Mexican gross domestic product “did not show any variation” during the second quarter of 2019 compared with the previous quarter, according to data released Friday from the national statistics agency Mexican Institute of Statistics and Geography (INEGI).
Preliminary data released in July said the country's gross domestic product (GDP) grew by 0.1 percent from April to June. The data show Latin America’s second-largest economy just avoided a recession, which is defined as two consecutive quarters of economic decline.
According to GDP figures, Mexico’s economy shrank 0.2 percent in the first quarter of 2019 compared with the last quarter of 2018.
In an online report by Reuters, a CI Banco analyst is quoted as saying, “This confirms the economic stagnation in Mexico during the first half of 2019.”

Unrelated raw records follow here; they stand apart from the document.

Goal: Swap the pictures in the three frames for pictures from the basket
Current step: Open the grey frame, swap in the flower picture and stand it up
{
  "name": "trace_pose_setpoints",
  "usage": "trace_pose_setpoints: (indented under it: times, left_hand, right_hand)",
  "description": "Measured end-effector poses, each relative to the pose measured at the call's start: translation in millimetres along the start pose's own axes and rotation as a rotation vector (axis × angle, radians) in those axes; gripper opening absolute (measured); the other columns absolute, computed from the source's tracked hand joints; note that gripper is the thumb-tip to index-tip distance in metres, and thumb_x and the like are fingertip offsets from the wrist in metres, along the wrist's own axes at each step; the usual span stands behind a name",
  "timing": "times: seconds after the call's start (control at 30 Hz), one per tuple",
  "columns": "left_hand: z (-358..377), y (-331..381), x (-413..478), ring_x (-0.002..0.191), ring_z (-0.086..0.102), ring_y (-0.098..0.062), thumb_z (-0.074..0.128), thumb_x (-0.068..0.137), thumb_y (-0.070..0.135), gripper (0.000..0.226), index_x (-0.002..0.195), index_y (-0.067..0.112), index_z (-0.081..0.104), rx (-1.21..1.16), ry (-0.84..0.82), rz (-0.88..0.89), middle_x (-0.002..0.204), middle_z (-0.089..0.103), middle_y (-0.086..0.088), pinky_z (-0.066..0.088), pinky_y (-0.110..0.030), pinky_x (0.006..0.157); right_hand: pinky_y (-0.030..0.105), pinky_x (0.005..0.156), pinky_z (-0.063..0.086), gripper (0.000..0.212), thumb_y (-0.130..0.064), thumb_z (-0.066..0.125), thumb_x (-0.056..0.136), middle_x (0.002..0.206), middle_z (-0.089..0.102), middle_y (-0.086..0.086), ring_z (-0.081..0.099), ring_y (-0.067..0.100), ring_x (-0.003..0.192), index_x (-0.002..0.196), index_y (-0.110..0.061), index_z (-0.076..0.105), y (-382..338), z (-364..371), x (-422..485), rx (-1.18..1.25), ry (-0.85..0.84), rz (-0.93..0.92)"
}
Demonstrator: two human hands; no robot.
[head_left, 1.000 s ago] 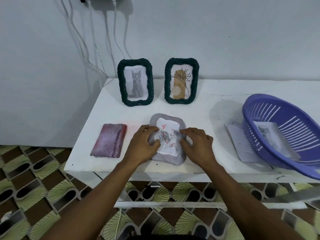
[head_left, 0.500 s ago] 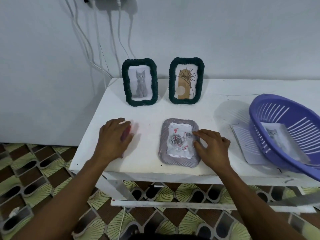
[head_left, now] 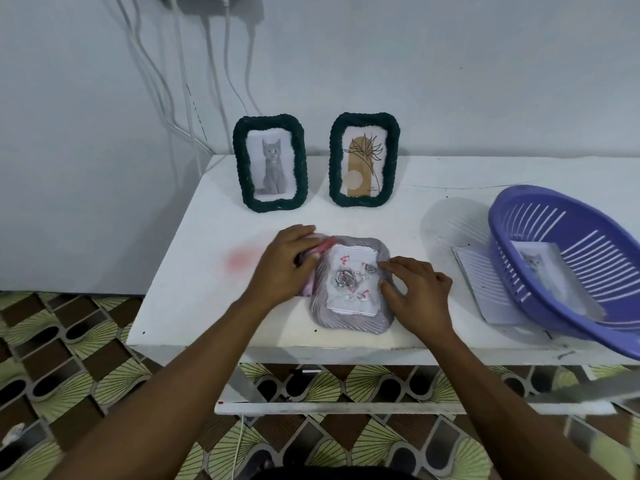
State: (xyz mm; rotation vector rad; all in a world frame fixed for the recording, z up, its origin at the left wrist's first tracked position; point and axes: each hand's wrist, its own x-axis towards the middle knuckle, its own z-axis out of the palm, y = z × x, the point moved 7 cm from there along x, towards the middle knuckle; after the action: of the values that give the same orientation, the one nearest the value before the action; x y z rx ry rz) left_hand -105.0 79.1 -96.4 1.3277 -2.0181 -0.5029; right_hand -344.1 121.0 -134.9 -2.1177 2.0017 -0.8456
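A grey frame (head_left: 349, 320) lies flat near the table's front edge with a rose picture (head_left: 351, 282) resting on it. My left hand (head_left: 284, 265) holds the pink backing panel (head_left: 310, 287) at the frame's left edge, mostly hidden under my fingers. My right hand (head_left: 415, 292) presses its fingertips on the frame's right side, touching the picture. Two dark green frames stand at the back: one with a cat picture (head_left: 270, 163), one with a plant drawing (head_left: 363, 160). The purple basket (head_left: 568, 216) at the right holds a cat picture (head_left: 543, 271).
A loose sheet (head_left: 485, 289) lies on the white table (head_left: 207, 289) beside the basket's left side. White cables (head_left: 166, 81) hang down the wall at the back left. The patterned floor (head_left: 52, 358) lies below the table's front edge.
My left hand picked up the pink backing panel from the table's left side and carried it right to the grey frame's left edge. My right hand stayed on the frame.
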Motion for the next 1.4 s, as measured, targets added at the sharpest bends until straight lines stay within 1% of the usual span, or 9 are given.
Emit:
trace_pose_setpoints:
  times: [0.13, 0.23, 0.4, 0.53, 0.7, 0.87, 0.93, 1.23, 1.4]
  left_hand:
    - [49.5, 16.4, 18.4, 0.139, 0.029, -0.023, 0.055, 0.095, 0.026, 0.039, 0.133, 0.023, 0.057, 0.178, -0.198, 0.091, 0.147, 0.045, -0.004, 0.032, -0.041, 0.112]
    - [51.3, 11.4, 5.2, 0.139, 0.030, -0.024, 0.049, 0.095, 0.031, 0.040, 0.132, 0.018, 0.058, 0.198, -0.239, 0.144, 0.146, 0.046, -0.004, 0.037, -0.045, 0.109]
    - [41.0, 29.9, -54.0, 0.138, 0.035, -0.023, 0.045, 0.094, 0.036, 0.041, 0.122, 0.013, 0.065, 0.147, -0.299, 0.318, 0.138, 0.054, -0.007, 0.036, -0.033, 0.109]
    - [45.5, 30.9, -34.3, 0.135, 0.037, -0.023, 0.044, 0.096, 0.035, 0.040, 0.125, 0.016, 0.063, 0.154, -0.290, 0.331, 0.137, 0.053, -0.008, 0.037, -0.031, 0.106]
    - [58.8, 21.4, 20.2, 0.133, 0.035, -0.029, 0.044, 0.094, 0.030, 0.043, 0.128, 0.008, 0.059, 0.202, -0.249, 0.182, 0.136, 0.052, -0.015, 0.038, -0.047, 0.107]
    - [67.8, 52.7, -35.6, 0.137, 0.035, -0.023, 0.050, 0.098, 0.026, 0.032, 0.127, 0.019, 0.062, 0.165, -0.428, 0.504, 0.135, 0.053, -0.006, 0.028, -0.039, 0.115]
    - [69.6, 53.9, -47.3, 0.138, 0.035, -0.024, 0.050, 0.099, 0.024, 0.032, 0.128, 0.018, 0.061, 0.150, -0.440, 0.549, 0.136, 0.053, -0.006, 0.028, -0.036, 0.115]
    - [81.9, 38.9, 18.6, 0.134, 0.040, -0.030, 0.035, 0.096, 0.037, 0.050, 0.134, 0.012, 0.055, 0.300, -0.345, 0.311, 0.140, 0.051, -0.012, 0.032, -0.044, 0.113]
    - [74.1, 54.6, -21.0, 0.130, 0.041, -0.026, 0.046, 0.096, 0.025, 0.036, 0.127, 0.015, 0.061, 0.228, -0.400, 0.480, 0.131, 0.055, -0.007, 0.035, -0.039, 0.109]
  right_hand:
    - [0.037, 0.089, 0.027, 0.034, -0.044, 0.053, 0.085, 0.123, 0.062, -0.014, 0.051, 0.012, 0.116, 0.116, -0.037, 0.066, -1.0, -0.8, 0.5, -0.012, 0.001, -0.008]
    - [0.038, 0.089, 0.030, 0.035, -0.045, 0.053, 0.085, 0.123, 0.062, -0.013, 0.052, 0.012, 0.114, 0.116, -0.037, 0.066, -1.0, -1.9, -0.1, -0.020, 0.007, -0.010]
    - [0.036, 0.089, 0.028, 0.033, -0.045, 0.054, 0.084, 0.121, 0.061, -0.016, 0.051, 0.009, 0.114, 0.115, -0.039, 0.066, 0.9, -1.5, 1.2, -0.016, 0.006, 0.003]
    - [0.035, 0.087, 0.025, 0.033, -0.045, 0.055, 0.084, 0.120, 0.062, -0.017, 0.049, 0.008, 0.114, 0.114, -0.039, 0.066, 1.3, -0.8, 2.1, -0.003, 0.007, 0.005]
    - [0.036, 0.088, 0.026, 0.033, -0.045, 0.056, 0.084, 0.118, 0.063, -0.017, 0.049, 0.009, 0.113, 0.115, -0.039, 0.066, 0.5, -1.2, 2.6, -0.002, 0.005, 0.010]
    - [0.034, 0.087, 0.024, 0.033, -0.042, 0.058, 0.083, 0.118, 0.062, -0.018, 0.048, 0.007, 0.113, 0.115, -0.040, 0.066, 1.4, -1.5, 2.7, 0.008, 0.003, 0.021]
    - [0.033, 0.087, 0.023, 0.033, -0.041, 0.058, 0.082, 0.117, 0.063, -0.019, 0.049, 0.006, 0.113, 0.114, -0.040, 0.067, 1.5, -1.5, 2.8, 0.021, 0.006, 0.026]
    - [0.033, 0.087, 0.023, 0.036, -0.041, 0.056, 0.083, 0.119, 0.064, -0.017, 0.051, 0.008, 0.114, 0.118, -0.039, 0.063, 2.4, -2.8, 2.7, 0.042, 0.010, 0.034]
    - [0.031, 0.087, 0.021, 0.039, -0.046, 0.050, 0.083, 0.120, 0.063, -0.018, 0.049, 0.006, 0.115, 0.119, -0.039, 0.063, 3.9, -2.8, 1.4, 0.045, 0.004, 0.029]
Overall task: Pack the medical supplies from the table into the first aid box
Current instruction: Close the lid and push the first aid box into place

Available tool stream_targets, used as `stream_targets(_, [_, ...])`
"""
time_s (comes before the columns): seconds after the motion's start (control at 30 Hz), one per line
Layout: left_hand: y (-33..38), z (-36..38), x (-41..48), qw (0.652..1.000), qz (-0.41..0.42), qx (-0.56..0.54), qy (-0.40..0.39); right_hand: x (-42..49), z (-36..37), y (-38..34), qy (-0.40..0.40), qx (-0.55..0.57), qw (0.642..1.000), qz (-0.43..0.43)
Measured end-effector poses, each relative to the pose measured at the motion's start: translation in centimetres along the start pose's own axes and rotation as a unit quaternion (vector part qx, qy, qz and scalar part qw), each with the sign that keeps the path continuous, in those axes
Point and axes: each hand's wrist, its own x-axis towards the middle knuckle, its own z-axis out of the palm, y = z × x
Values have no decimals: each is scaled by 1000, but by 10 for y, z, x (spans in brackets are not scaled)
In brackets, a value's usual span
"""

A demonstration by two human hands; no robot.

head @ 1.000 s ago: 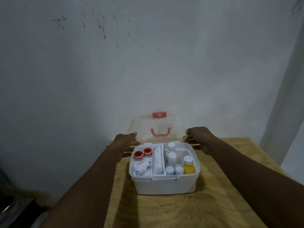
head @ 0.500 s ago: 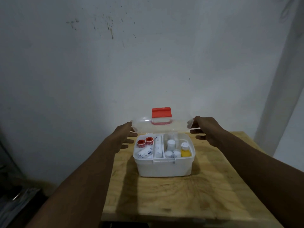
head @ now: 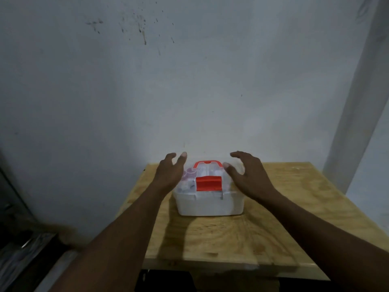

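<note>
First aid box (head: 210, 204) sits on the far middle of the wooden tabletop (head: 294, 218), near the pale wall (head: 189, 91) behind it. Its white body faces the camera and its clear lid (head: 210, 178) lies down over the top. Through the lid the supplies inside show only as blurred shapes, among them a reddish round one at the left. A red carrying handle (head: 207, 163) arches over the back of the lid, and a red latch (head: 209, 183) sits at the front middle edge.

Both forearms reach in from the bottom of the view. The left hand (head: 169, 172) is over the left end of the lid, its grip loose and spread, fingers (head: 182, 158) raised and holding nothing. The right hand (head: 246, 172) is over the right end, likewise spread wide with fingers curved above the lid. Whether either palm touches the lid cannot be told.

A dark shadow of the arms falls on the tabletop in front of the box.
</note>
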Motion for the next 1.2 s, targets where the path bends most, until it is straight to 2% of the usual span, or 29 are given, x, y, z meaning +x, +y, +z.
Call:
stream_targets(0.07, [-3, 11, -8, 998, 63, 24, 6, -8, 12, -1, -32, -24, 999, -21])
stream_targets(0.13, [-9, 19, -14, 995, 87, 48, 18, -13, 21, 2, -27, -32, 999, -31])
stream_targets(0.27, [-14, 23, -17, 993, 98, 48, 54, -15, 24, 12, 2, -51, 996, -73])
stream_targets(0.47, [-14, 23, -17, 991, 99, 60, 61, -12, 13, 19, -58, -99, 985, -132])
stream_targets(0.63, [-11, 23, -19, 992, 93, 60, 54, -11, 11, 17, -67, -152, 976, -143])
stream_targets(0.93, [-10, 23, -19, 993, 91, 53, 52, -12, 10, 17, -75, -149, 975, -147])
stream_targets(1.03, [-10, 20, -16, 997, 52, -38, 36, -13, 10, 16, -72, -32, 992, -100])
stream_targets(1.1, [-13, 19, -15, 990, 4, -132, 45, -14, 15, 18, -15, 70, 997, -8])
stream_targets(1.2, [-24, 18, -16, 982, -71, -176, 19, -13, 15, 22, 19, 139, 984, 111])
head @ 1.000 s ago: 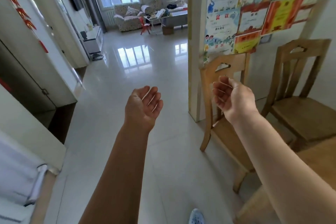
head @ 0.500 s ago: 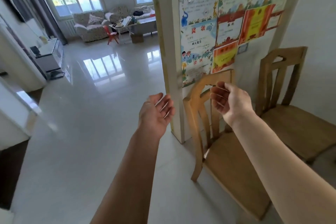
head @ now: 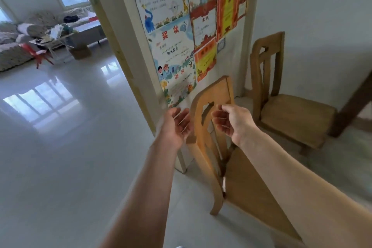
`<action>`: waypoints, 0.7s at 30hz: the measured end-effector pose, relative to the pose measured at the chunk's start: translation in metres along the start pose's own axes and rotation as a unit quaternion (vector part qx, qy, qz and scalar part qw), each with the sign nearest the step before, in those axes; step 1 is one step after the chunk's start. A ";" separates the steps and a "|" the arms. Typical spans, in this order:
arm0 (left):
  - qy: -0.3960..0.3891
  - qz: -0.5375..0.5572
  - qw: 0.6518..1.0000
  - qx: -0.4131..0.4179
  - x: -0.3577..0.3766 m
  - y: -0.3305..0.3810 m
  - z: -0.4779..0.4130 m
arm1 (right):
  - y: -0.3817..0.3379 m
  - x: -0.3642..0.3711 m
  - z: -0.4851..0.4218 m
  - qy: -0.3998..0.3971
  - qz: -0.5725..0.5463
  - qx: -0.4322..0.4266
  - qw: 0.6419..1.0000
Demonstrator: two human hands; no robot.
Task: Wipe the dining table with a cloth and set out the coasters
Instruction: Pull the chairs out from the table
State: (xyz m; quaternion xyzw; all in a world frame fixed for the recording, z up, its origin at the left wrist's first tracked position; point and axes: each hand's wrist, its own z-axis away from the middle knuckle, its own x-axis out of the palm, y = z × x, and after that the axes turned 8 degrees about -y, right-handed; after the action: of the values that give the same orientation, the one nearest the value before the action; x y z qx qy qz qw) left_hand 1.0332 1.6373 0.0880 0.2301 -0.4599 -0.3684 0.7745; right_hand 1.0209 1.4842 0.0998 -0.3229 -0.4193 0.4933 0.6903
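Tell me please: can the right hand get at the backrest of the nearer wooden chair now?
Probably yes. The right hand is empty, fingers loosely curled, close by the backrest, and nothing shows between them.

One head-worn wide-angle view, tilted, facing forward and down along both forearms. Mid-frame and close: left hand [head: 177, 125], right hand [head: 233, 123], in front of near wooden chair [head: 247, 183]. Certificate-covered wall [head: 177, 46] just behind; second chair [head: 291, 115] right; sofa [head: 12, 46] far off, upper left.
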 end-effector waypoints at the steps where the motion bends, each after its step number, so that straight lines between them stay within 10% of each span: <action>1: -0.004 -0.021 1.000 -0.015 0.001 0.008 -0.017 | 0.000 0.009 -0.011 0.013 -0.004 0.008 1.000; 10: -0.035 -0.320 0.942 -0.100 0.010 0.032 -0.130 | 0.015 0.061 -0.093 0.039 0.177 0.032 0.983; 16: -0.119 -0.379 0.894 -0.206 0.001 0.024 -0.170 | 0.057 0.085 -0.109 -0.084 0.412 0.053 0.906; 21: -0.139 -0.459 0.849 -0.223 -0.006 0.004 -0.184 | 0.100 0.089 -0.114 0.053 0.448 0.088 0.888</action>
State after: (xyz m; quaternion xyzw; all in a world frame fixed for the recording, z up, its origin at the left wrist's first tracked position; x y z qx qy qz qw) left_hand 1.1949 1.6479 0.0006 0.1825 -0.3107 -0.8026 0.4753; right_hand 1.0968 1.5957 -0.0130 -0.4398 -0.1477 0.7671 0.4431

While President Andres Manuel Lopez Obrador still predicts the economy will grow by 2 percent this year, he said, “we’re concerned about growth, but we’re more concerned about development” in a recent news briefing.
In the Reuters report, a Goldman Sachs researcher predicted real GDP growth will decline just 0.6 percent in 2019 compared with 2 percent in 2018 and the average 2.7 percent from 2011 to 2018.
The ratification of the new United States-Mexico-Canada (USMCA) deal, along with additional investments that the government is working on, would help boost the economy in Mexico.